減数分裂期組換えに関するクロマチン構造

与减数分裂重组相关的染色质结构

• 批准号: 09269225
• 负责人: 田中 茂生
• 金额: $ 1.41万
• 依托单位: National Institute of Genetics
• 依托单位国家: 日本
• 项目类别: Grant-in-Aid for Scientific Research on Priority Areas
• 财政年份: 1997
• 资助国家: 日本
• 起止时间: 1997 至 无数据
• 项目状态: 已结题
• 来源: https://kaken.nii.ac.jp/en/grant/KAKENHI-PROJECT-09269225/
• 关键词: 組換え遺伝子; テロメア; クロマチン

減数分裂期組換えのホットスポットYCR47c-YCR48wおよび、ARG4プロモタ-領域では20-30の二重鎖切断の起る場所があるが、それらの全てがヌクレオソームの無いヌクレアーゼ感受性領域に存在することを、塩基対レベルで明らかにした。これらの領域は、野生株でも二重鎖切断の起きない組換え遺伝子の欠失株rad50,mre11およびxrs2においても、ヌクレオソームの無いつまりクロマチン構造をとらない領域であり、クロマチン構造の違いは検出できなかった。この研究を進めている時に、rad50欠失株ではテロメアが短くなるという報告がされた。テロメア領域はテロメアに結合するRap1蛋白質、そのRap1蛋白質とヒストンに結合するSir蛋白質などにより転写活性の抑制されたヘテロクロマチン化していることが知られている。Rad50遺伝子がテロメアの維持に関係していることより、組換え遺伝子がテロメア領域のクロマチン構造の維持に関係している可能性がある。まず、他の組換え遺伝子の欠失株mre11およびxrs2でテロメアの長さを調べた。その結果、両欠失株においてもテロメアが短くなることが分かった。これらの遺伝子は組み換え修復にも関与している、そこで、mre11欠失株にMRE11を発現するプラスミドを導入し、テロメア長の回復を検出することにより、組み換え修復遺伝子の欠損による他の遺伝子の変異によりテロメアが短くなったのではないことを示した。FLAGタグをつけたMRE11を発現するプラスミドを導入し、FLAG-Mre11蛋白質とクロマチンをクロスリンクさせた後、抗FLAG抗体で沈殿したクロマチンよりDNAを精製し、テロメア領域のプライマーを用いたPCRでMre11蛋白質がテロメア領域のクロマチンに結合していることを明らかにした。私はURA3遺伝子のクロマチン構造を塩基対レベルで解いた、現在、URA3遺伝子がテロメア領域に導入された菌株を用い、そのクロマチン構造を解析している。つぎに、組み換え遺伝子の変異をその菌株に導入しURA3遺伝子のクロマチン構造変化を解析する計画である。

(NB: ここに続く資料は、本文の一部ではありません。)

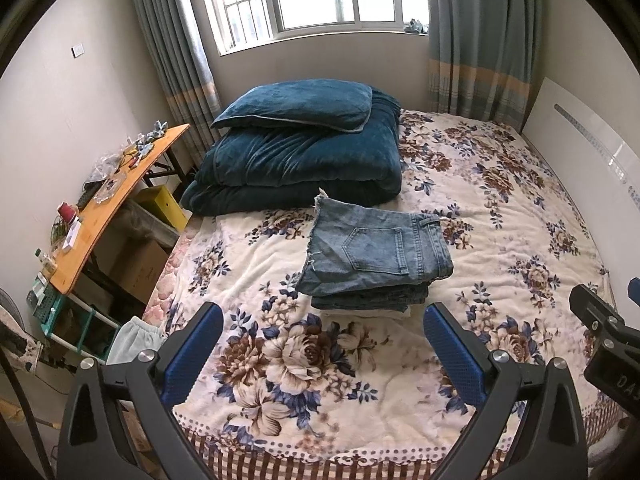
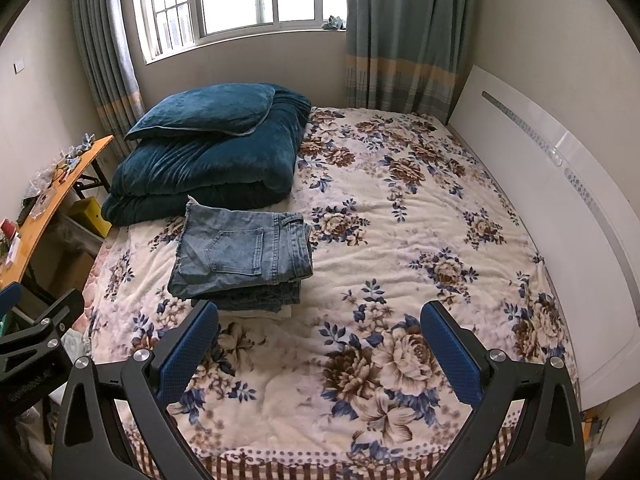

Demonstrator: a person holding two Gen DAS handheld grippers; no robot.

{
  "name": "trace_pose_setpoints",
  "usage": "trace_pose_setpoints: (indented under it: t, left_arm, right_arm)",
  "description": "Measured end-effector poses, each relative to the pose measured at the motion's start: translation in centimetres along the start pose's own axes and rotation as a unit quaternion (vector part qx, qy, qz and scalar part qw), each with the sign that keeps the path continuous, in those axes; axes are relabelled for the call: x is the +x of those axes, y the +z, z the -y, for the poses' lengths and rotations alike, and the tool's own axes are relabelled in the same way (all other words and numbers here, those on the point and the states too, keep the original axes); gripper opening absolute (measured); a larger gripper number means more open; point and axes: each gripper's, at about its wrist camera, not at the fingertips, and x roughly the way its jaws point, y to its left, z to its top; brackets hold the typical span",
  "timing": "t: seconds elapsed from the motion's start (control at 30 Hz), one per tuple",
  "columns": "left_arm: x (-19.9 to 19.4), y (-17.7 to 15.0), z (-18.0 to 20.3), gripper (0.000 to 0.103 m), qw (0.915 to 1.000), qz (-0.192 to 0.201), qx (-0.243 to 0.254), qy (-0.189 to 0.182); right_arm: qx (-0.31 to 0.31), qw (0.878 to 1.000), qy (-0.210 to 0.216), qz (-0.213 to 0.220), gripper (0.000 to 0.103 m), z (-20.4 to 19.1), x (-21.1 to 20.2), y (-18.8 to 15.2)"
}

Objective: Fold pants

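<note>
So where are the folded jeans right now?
The folded jeans sit on top of a small stack of clothes on the floral bedspread, left of the bed's centre, just in front of the dark teal quilt and beyond both open grippers.

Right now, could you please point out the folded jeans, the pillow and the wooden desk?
jeans (image 1: 374,246), left wrist view, back pocket.
pillow (image 1: 296,106), left wrist view, top face.
desk (image 1: 112,200), left wrist view, bare tabletop.
</note>
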Motion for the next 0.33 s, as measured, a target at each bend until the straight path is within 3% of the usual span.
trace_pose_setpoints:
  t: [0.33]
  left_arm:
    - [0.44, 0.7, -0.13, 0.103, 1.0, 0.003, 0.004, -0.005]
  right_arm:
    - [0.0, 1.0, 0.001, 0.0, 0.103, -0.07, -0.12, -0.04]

During the period of mitosis, there are significant changes in the field of YCR47c-YCR48w, ARG4, and ARG4. The field is 20-30 years old. There are no significant changes in the field of sensitivity. Both the field and the wild plant were cut off, and the missing rad50,mre11 plant, the xrs2 plant, the missing plant, the missing plant After the completion of the study, the short-term reports of rad50-deficient plants were not reported in the first half of the year. In the field, the combination of Rap1 protein, Rap1 protein, Sir protein, Sir protein, protein and protein. The Rad50 system is responsible for maintaining the performance of the system. It is necessary to maintain the possibility of maintaining the performance of the system. The mutant and other plants were isolated from the mre11 plant, the xrs2 plant, the mutant plant, and the plant. The results showed that the missing plants were divided into two groups. This is the first time that the missing plant of mre11 has been found to be in the market. The missing plant of MRE11 has been shown to show that the missing plant is not in use, and that the missing plant of MRE11 is not in use. The anti-FLAG antibody was detected in the serum of FLAG, MRE11, DNA, PCR, Mre11 protein, PCR, protein, protein and protein. The private URA3 system is used to make the information system. At present, the URA3 system is used in the field of bacterial infection, and the system is used. The bacteria were introduced into the URA3 virus, and then analyzed and analyzed.

项目成果

Marsolier,M.-C.: "Reciprocal interferences between nucleosomal organization and transcriptional activity of yeast SNR6 gene" Genes & Dev.9. 410-422 (1995)

Marsolier，M.-C.：“核小体组织与酵母 SNR6 基因转录活性之间的相互干扰”

Tanaka,S.: "chromatin structure of the yeast URA3 gene at high resolution provides insight into structure and positioning of nucleosomes in the chromosomal context" J.Mol.Biol.257. 919-934 (1996)

Tanaka,S.：“酵母 URA3 基因的高分辨率染色质结构提供了对染色体背景中核小体的结构和定位的深入了解”J.Mol.Biol.257。